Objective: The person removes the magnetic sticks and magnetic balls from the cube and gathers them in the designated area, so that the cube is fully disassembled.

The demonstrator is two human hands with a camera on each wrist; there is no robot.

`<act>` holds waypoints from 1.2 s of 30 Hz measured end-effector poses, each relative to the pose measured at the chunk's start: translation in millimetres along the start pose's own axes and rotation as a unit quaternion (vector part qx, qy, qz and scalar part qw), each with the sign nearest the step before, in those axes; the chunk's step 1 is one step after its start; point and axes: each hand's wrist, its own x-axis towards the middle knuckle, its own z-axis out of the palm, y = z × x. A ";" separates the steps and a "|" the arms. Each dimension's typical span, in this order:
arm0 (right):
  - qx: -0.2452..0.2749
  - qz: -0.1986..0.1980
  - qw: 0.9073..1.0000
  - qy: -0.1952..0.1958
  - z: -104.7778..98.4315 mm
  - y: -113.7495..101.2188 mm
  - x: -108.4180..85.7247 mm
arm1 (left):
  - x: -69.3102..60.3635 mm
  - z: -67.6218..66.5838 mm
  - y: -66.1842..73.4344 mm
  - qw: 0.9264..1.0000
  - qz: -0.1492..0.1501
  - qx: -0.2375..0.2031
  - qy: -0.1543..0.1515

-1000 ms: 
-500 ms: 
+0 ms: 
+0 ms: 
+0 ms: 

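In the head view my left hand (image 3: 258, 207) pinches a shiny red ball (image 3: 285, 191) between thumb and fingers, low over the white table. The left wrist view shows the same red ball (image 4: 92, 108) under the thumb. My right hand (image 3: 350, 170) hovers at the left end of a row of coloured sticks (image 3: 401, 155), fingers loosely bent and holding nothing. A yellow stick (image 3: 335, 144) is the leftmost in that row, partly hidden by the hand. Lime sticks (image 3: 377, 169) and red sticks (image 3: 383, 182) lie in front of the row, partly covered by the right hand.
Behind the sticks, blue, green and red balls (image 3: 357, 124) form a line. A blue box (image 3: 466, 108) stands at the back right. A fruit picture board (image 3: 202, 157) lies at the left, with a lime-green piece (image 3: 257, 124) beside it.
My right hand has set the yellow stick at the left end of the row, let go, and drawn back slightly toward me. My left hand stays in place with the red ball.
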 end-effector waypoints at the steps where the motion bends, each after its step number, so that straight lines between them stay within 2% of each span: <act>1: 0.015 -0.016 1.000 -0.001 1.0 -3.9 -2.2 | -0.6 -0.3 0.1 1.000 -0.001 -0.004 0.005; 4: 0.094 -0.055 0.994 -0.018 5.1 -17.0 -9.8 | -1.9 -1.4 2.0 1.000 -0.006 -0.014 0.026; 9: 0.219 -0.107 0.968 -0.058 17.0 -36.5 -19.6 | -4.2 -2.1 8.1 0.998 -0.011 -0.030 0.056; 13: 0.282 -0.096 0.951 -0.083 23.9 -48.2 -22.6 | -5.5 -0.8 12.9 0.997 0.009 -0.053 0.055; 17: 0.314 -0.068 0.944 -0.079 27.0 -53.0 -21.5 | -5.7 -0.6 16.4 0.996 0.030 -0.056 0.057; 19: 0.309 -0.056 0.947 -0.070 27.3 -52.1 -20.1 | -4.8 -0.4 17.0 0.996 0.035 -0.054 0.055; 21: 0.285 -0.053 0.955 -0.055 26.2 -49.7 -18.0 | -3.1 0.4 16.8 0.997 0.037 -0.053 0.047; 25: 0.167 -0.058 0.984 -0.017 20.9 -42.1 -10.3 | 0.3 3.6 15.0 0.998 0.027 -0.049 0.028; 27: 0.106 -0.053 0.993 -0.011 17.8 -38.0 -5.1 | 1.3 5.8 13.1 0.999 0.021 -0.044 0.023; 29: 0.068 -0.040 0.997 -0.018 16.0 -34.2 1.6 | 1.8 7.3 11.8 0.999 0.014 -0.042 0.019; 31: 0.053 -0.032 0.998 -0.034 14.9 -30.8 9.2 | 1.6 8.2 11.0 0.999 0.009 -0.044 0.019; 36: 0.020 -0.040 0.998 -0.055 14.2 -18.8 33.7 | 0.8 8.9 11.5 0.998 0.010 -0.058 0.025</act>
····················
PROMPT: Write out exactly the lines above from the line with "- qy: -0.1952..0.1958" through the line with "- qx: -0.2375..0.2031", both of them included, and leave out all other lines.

RESPONSE:
  - qy: -0.1952..0.1958
  - z: -104.7778..98.4315 mm
  - y: -113.7495..101.2188 mm
  - x: -108.4180..85.7247 mm
arm1 (left):
  - x: -69.3102..60.3635 mm
  - z: -67.6218..66.5838 mm
  - y: -66.1842..73.4344 mm
  - qw: 0.9264..1.0000
  - qz: -0.1492..0.1501
  - qx: -0.2375..0.2031

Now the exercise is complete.